Life After New College: Teaching and Traveling in Spain
Talk about a transition year! Many New College graduates apply and are accepted into English language teaching programs run by the ministries of Spain, France and Japan. In fact, 25 graduating seniors since 2000 have taught and traveled abroad under these prestigious government grants. Typically lasting eight months, these teaching assistantships never fail to inspire our alums when they return home to pursue either graduate school or career paths. Many say it is a life-changing experience.

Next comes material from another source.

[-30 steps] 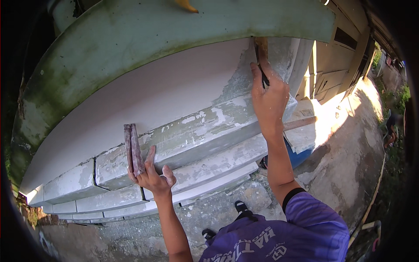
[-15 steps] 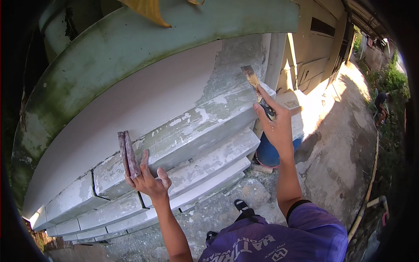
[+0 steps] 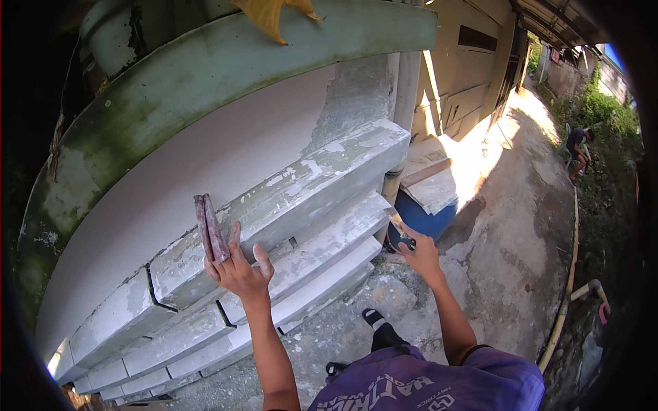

This year, two May 2012 graduates packed up for France, and two for Spain. Heading to the Iberian Peninsula are Kristen Michelle Leahy, an anthropology major from Ft. Lauderdale, Fla., who will teach in the region of Andalucia, and Rebecca Ryan Keenan, an economics graduate from Pelham, New York, who has been assigned to a secondary school in Cartagena, Spain. The women are two of only 2,000 American and Canadian participants selected to teach English and North American culture in Spanish public K-12 schools.
Michelle Leahy has traveled to Mexico (twice, most recently to conduct thesis research on natural dye use in Mayan textile cooperatives) and Ireland, and has lived in Alaska, California, Idaho and Florida. She is counting on her experience integrating into new environments to make her “the perfect cultural assistant” in Spain.
“Living in many places has taught me to be self-reliant and not to make assumptions about the culture with which I am engaging,” says Leahy. “I can provide a unique perspective on American life and styles, and will put this knowledge to good use in the classroom.” She plans on asking her friends to write postcards and letters from different states to the classroom, or individual students, in Spain. “After the children receive a letter of correspondence, I’ll ask them to find the location on a map, as a fun way to teach geography,” she explains.
Leahy has worked with various learning styles, and knows how to accommodate people of various cultural backgrounds. “My experience in libraries and in creating exhibits has given me the skills to present information for different audiences and groups, and encourage interest in active learning,” she notes. She also worked in a Montessori preschool, where many of the children did not speak English as a first language. “I have a knack for understanding non-verbal communication, especially with young children,” she says.
Long-term, Leahy is interested in working in a museum environment, where she plans to put her anthropology studies, diverse cultural experiences and library skills to good use as a curator.
While in Spain, Rebecca Ryan Keenan hopes to be an ambassador for her country and build connections between her students and the United States. Keenan says that while she has been taking Spanish language courses since high school and studied abroad in Barcelona during the fall of her third year, she is most excited to gain true "full" fluency.
“When I feel immersed in the culture and capable of taking on a third language (aspiring French-speaker), I will consider myself a fluent Spanish speaker,” she says.
Keenan’s love of learning and sharing knowledge encouraged her to earn a certification in English Second Language tutoring from the Literacy Council of Sarasota. While at New College, she was a Language Resource Center assistant in the library, a writer for the New College newspaper, Catalyst, and founder of the Spanish club. She also tutored foster children through Next Step, a program supported by the 12th Judicial Circuit Court of Florida and served as a resident counselor for the Duke University Talent Identification Program hosted by New College.
Keenan believes that New College prepared her well for her year in Spain.
“My economics thesis, which required continuous research and edits, honed my ability to write, think and observe carefully, and to try and arrive at questions that helped my thesis dive deeper,” she states. “Furthermore, the eclectic culture at New College provided an atmosphere that constantly challenged me to critically analyze my thoughts and opinions in areas of research outside of my field. This exposed me to other topics of interest that I might not have discussed or read about otherwise.”
Keenan is interested in the fields of marketing, sales and journalism, and plans to attend graduate school in the next three years. She hopes one day to work for National Public Radio (NPR). “I love their news coverage and original program ideas,” she says.